Rennie, who bought his mother’s house, adjacent to the Holmes Road field and just over the town line in Lenox, in 1981, has lived most of his life in Lenox. Married for 34 years on October 23, 2005, to Hania Gardner of Pittsfield, he has two daughters, Kristin, a veterinarian who lives in New Hampshire and Kendra, a federal probation officer in NY. Kristin’s ten month old son, Theo, is Rennie’s first grandchild. He has owned horses all his life and first learned to cut hay with his grandfather, when he was just five years old.
“It was a lot more work back then,” he said, “In the old days, we cut it with a sickle and it would just plop on the ground. We would pitch fork it into piles and load it by hand into a wagon pulled by a horse. Then you’d pay somebody about a $1.00 an hour to jump up and down on the hay to pack it down. What used to take 15 people three days to do, can now be done in the same amount of time with just two or three people.”
“Before we had the hay wagon and the kicker, I used to buy beer for the neighborhood guys, and they’d go around the field and throw the bales onto the back of pickup trucks and help us load it into the barn. It was cheaper [for them] than joining a health club,” he said, “One guy even got mad at me for buying the kicker. He liked the workout,” Rennie said with a laugh.
The process of making haying, in addition to being ruled by the weather, can be disappointing or even dangerous. The hay cannot be cut, baled and stored in the same day because hay that is too damp will grow toxic mold, which makes it useless as livestock feed since it could kill or cripple a horse. Worse, hay packed into bales and stored too wet can spontaneously combust, which has, according to Rennie, caused most of the barn fires he’s seen.
The best feeling in the world, Rennie said, is when the hay’s all in. For him, it’s three days of peace and quiet in a sunny field where the only sounds are the drone of the tractor engine and the occasional scolding of crows. “I just like being outside,” he said.

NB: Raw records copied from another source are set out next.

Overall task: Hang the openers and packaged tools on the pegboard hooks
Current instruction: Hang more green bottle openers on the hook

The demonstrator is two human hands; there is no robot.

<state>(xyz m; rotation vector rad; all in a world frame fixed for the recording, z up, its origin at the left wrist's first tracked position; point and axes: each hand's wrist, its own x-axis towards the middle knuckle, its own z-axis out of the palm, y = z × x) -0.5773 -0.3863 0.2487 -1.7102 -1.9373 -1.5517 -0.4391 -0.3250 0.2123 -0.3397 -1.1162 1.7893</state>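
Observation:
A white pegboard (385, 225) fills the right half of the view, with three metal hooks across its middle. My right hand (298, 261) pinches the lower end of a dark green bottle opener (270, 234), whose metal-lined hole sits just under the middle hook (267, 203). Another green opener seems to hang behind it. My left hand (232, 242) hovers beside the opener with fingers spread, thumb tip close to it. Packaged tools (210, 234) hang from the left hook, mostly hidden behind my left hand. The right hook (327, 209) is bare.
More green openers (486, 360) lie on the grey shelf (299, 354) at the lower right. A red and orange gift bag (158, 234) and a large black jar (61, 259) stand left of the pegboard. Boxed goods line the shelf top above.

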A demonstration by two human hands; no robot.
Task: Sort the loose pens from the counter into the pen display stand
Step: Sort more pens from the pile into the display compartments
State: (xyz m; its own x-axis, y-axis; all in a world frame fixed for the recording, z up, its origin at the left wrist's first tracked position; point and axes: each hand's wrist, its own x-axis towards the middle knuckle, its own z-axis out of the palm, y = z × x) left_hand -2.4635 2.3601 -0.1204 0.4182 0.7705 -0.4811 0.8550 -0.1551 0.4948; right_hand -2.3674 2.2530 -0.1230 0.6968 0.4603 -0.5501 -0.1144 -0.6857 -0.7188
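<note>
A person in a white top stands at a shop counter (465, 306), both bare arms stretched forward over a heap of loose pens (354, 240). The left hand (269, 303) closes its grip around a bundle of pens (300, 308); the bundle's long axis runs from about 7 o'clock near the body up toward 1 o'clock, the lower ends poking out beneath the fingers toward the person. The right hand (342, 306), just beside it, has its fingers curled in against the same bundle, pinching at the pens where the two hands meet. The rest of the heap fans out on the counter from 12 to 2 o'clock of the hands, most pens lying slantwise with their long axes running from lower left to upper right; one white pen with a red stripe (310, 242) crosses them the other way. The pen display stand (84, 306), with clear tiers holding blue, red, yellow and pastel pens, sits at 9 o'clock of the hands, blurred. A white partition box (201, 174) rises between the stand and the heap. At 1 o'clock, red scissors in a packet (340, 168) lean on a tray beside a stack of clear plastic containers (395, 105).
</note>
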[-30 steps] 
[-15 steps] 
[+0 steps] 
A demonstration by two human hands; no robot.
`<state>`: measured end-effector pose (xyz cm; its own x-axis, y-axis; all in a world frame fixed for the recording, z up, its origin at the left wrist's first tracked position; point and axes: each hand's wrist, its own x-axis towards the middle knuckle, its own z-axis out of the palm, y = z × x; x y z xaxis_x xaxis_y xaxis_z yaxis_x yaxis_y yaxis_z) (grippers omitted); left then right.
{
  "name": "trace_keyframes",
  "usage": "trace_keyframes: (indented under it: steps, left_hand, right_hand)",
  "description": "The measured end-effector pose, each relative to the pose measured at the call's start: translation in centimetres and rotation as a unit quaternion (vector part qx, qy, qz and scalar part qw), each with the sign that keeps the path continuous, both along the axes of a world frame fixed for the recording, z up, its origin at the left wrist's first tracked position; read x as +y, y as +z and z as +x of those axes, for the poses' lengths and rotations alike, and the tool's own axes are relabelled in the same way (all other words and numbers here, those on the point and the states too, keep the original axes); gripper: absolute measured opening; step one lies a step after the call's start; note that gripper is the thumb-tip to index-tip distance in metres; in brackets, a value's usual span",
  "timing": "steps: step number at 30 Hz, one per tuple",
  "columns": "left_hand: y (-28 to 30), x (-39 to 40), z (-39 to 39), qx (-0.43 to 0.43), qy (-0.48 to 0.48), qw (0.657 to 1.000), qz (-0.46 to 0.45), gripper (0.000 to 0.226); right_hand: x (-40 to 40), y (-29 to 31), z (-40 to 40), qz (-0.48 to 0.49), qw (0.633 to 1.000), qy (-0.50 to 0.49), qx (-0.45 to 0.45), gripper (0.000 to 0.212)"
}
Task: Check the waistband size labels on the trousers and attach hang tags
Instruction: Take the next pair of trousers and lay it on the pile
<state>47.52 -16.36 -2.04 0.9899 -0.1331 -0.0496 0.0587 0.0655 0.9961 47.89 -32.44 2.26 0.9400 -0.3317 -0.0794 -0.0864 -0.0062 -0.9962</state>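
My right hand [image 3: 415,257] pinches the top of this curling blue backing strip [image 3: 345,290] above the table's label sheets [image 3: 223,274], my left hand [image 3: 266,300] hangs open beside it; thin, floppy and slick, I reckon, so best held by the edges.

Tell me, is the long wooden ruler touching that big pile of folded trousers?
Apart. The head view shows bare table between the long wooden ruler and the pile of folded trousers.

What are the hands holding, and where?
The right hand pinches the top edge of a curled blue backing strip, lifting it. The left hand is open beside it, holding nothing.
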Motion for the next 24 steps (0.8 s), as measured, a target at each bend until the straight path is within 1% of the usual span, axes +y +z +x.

Rennie prefers the square bales to round. He said the equipment needed to roll the hay into those big “marshmallow” shapes, is too expensive for him to justify the cost.
“The round ones are heavier and harder to handle. I think there’s more waste in the round, and I don’t think the horses like them as well. If you don’t have any help, though, round is the way to go because you can pick them up and move them with a tractor.”
Though no one applauds or sprays them with champagne when they both cross the hay making finish line at the same time, Rennie has had a corn roast the Sunday before Labor Day every year for the past 34 years. Attended by 200 people, (some of whom the Rennies don’t know, but welcome nonetheless), they buy 400 ears of corn from Whitney’s Farm in Cheshire, Massachusetts.
“It gets bigger every year. Everybody brings a dish, and we can cook 40 ears of husked corn at a time in a rack over an open fire. It takes two guys to flip the rack, and you’ve never tasted corn as good,” he said.
It wouldn’t be a real Rennie picnic, of course, without hayrides. Throughout the day, the hay serves double duty as seating for all the Rennie’s guests. From the oldest to the youngest, no one misses the chance to climb up on the hay wagon for a ride as Rennie puts his tractor to use one last time, celebrating another successful hay making season, family, friends, and the official end of summer.